The other main ingredient is herbs. Now, I don't care which herbs you use because in this recipe I've used just about every herb known to humankind (lies). But since there is no actual cooking going on whatsoever, you really, really, REALLY MUST use fresh herbs. I'll even give you some suggestions: tarragon goes great with beef, mint is a natural with lamb, dill plays well with fish, chives are awesome with potatoes, AND SO ON AND SO FORTH.

Let's go shopping.
  • 1 small container of plain Greek yogurt
  • 2 tablespoons of shallots, minced finely
  • 3-4 tablespoons of chopped fresh herbs (here I used dill)
  • A squeeze of lemon juice
  • A drizzle of olive oil
  • Salt and pepper to taste.

Mix everything up in a bowl, give it a taste, and adjust the seasonings to your liking. Need more lemon? Add more lemon. Not salty enough? Add more salt. Too tangy? Add more olive oil. YOU GET IT.

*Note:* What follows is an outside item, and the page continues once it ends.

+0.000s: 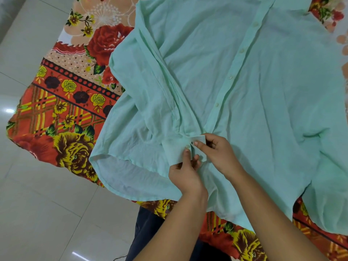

Cover with plastic wrap and let it sit in the fridge for a bit to let all the flavors flavor each other. When you're ready to serve, remove the plastic wrap, give it another stir, and, um, serve.


  1. I think even I could handle this. Yay.

  2. That looks yummy. And easy! I bet I could still screw it up, though. Heh.

  3. This is my favorite blog, hands down.

  4. mg! and jennie! - it's pretty easy. for realsies.

    h!a! - yeah, until i give you food poisoning!

  5. This is almost exactly what I use when we serve falafels, minus the shallots, which I've never thought of including before! Yay! Now I will.

  6. oh, falafel! have you thought of adding diced cucumbers? also delicious!

  7. Ooooh, that does sound delicious! I usually just slice the cucumbers and serve them with the tomatoes, avocados, sprouts, etc. to put in the pita pockets alongside the falafel. But I bet they'd be good in the yogurt.

  8. Do Greek pigs say 'Oik'?

    I'm so tired.

  9. Aww, why so tired, peanut?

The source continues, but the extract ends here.